A Quick Guide to Design Rigorous Machine Learning Experiments

https://ift.tt/urYeECk How to compare ML models reliably We often hear or read that modern Machine Learning (ML) research lacks scientifi...

https://ift.tt/urYeECk

How to compare ML models reliably

We often hear or read that modern Machine Learning (ML) research lacks scientific rigor. After a few years conducting research in ML and reviewing papers for conferences and journals, I now think that I have a good understanding of how to assess rigorously the effectiveness of an ML approach. This post is intended as a simple guide to help ML researchers and developers to design proper experiments and analyses to evaluate their work. Hopefully, after reading this post, you should never struggle again to know how to evaluate reliably the performance of your ML models. For junior ML researchers, this post will also help you understand what experiments are expected to convince reviewers that your work deserves to be accepted to your dream conference.

Different flavors of Machine Learning research

First, it is essential to underline that there are different ways to contribute to the broad field of ML, which do not require the same kind of experimental analyses. On the one hand, some applied works might use ML to solve domain-specific tasks. On the other, some researchers are interested in developing generic ML techniques that can be used to address any kind of data-related problem. Obviously, this classification of ML research topics is not binary, but rather a continuum. Let’s discuss some concrete examples to illustrate this specificity-genericity spectrum:

We want to build a neural network that can accurately classify images of fish in the coral reefs in northeast Brazil — product placement for my own research.
We want to find a good neural network architecture for the classification of fish images.
We want to design a good neural network architecture for image classification.
We want to introduce a new activation function that would be good to use in any neural network, independently of the input data format.

Each of these works can be meaningful and impactful, but we can easily understand that they have different levels of genericity, as displayed in the figure below.

Specificity-genericity spectrum of Machine Learning contributions.

Depending on the level of genericity of the research topic, different kinds of experiments and analyses are expected, which might be confusing sometimes. So let’s try to clarify what proper ML evaluation should look like, depending on the kind of approach discussed.

Evaluation of a domain-specific ML approach

Let’s start with example 1, a very specific image classification problem. Here, the goal is to build a good ML model (probably a neural network), that can correctly classify images of fish in the coral reefs in northeast Brazil. This model will be used by ecologists studying this precise ecosystem in order to accelerate their research. If we want to solve this problem, we can collect images of fish from the ecosystem of interest and label them with species information to build a dataset (or we can use an existing dataset, if available).

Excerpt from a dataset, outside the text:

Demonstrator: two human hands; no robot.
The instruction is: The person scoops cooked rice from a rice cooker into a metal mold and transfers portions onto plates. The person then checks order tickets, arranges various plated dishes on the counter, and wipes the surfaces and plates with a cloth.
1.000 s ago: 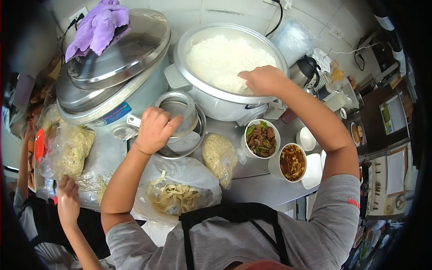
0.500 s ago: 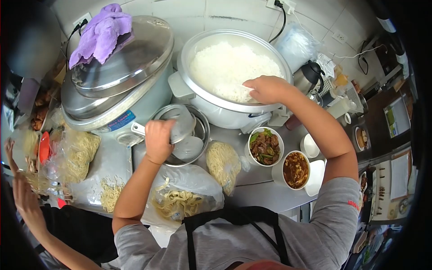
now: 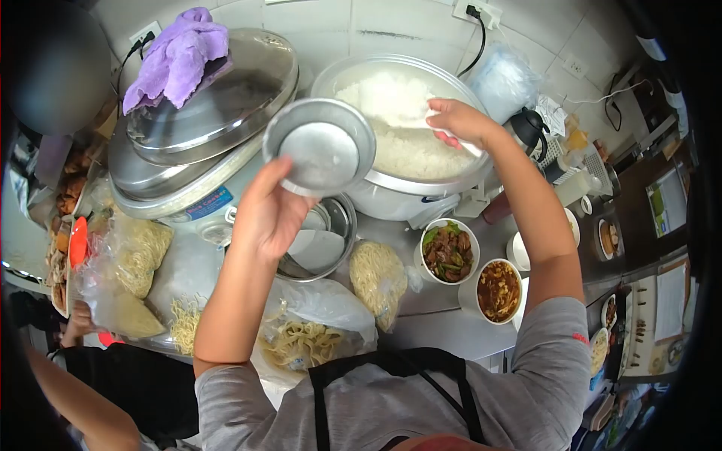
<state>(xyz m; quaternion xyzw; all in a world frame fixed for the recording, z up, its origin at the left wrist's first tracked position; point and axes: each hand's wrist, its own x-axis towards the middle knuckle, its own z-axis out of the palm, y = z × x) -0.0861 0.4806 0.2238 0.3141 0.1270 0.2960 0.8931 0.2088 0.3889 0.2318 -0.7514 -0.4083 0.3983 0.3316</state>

First, we need to pay attention that the dataset used is representative of the application domain, i.e., what will be encountered during inference. In our example, this can be done by making sure that several locations from the study area are present in the dataset, and that all possible local species are represented. Then, if we want to compare two ML models (X and Y) on this dataset, we need to

Choose our favorite evaluation metric — usually accuracy for classification, but it can also be precision or recall if we want to understand performance for rare species. More information about classification metrics: here.
Conduct a proper cross-validation scheme, or at least a train-test split evaluation if our dataset is large and training is slow. More information about cross-validation testing: here. We just need to be careful that the dataset is randomized properly before splitting, and that the train and test splits do not contain very similar images such as consecutive video frames, which would bias the evaluation.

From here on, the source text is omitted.